_Requirement_: Where the string "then" occurs in a line of the entries below, copy that line.

_Input data_:
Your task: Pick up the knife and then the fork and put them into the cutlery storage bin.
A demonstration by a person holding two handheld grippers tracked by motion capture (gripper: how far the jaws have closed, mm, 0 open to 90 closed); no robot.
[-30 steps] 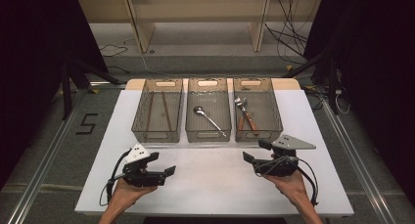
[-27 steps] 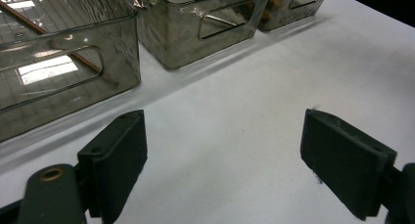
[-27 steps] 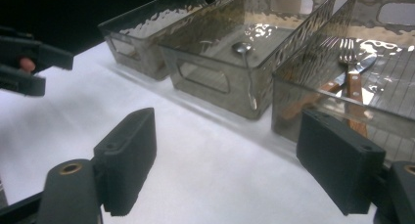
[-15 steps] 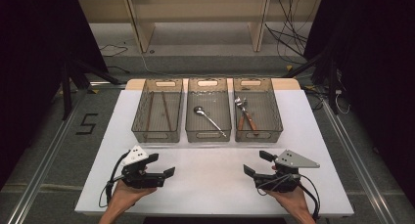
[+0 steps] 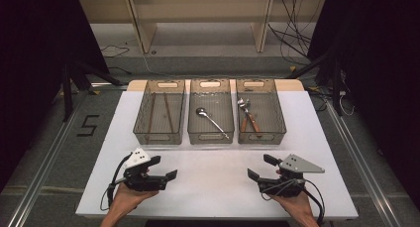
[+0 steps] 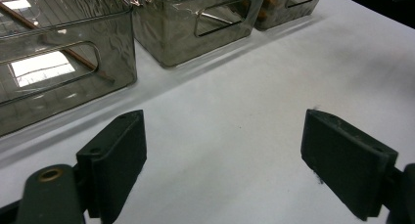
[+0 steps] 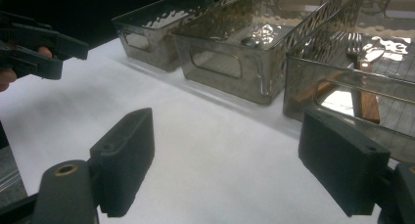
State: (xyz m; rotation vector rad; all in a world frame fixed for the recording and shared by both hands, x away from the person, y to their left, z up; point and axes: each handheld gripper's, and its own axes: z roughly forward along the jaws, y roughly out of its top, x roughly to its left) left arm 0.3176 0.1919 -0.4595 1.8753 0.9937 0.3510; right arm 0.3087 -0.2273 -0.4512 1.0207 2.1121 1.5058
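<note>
High view: left hand-held gripper (image 5: 166, 168) and right hand-held gripper (image 5: 261, 167) rest low, wide open, empty.

1. The table top (image 5: 218, 187) is a matt white sheet, smooth, with faint dark scuffs.
2. The three bins (image 5: 212, 110) on it are smoky, see-through plastic, glossy, with rippled walls that catch the light.
3. The spoon (image 5: 212, 122) in the middle bin is polished metal.
4. The cutlery (image 5: 247, 117) in the bin to its right has shiny metal heads and brown wooden handles.
5. The left gripper (image 6: 222, 158) and right gripper (image 7: 225, 160) have matt black, slightly grainy pads.
</note>
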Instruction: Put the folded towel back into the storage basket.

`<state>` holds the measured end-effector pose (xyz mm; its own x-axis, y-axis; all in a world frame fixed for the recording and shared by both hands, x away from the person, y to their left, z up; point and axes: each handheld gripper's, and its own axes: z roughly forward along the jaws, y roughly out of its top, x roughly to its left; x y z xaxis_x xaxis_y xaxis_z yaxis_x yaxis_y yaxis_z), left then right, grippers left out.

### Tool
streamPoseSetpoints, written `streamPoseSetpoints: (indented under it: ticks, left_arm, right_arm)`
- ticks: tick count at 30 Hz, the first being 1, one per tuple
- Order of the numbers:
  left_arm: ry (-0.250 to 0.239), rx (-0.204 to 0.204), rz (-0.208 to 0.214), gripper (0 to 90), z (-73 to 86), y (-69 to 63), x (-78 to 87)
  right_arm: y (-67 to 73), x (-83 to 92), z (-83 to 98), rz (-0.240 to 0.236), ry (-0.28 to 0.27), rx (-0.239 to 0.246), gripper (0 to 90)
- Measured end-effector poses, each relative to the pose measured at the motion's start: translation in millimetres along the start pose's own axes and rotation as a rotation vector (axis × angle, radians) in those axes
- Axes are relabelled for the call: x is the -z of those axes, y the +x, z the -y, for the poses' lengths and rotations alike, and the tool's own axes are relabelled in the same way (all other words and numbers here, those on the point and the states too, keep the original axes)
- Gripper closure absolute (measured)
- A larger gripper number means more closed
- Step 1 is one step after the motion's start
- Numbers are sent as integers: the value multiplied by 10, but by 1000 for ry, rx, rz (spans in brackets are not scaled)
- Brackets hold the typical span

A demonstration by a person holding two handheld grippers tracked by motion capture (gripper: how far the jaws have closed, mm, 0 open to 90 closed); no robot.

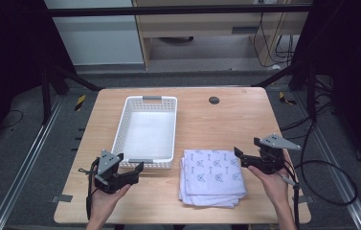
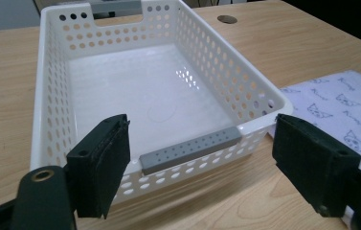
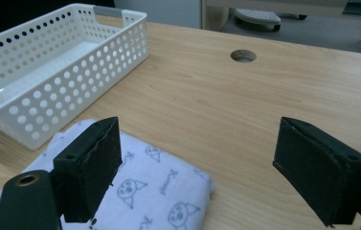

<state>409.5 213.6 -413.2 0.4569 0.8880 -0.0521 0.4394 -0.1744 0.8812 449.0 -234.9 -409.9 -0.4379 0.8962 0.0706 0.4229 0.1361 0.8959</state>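
Note:
A white perforated basket with grey handles stands empty on the left half of the wooden table. To its right lies a folded pale cloth printed with small cat faces. My left gripper is open just in front of the basket's near wall, holding nothing. In the left gripper view its jaws frame the basket's near grey handle, with the cloth off to the right. My right gripper is open at the cloth's right far corner. Its jaws hover over the cloth's edge.
A round cable hole sits in the table behind the cloth. Bare wood lies between the basket and the table's right edge. Cables trail on the floor to the right. A wooden cabinet stands beyond the table.

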Motion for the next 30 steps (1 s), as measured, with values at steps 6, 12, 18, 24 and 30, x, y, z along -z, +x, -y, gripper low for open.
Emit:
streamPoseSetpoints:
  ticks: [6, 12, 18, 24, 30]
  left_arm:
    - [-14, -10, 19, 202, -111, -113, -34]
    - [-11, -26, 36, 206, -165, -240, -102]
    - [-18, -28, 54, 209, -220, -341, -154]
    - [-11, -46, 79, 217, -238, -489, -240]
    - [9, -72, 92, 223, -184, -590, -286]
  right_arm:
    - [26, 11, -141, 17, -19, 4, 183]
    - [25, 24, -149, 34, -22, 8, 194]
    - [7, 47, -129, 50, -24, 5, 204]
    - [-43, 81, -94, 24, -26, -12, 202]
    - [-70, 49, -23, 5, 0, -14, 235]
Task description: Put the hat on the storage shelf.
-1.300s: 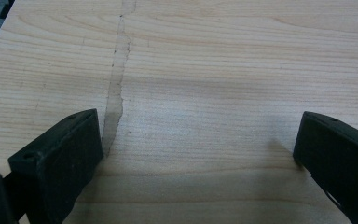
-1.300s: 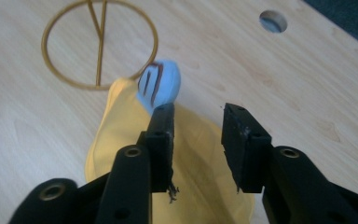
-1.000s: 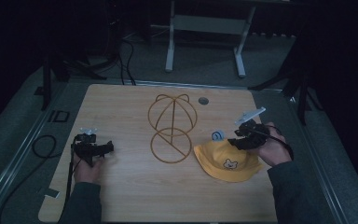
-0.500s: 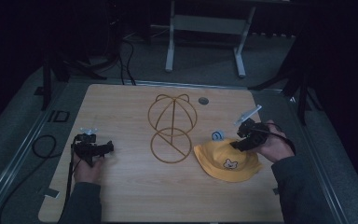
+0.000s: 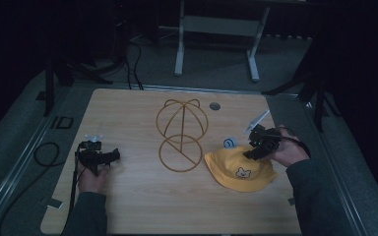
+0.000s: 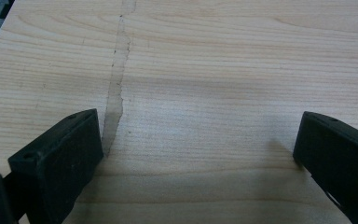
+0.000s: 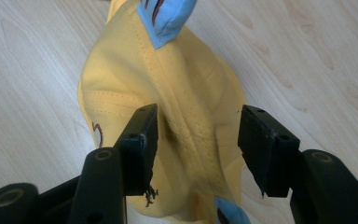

_Solution to this task_:
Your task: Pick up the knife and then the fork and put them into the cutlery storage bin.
`<state>` holds the measured end-effector pose (xyz mm; its own x-axis, y-axis; all in a world frame fixed for the recording and shared by both hands, x away from the person, y to their left, z up; point and axes: each handheld gripper's, and its own axes: z roughly forward along the jaws, y roughly out of its top, x roughly to its left; x y z xaxis_x xaxis_y xaxis_z yaxis_x yaxis_y yaxis_z), left then right, grippers left out.

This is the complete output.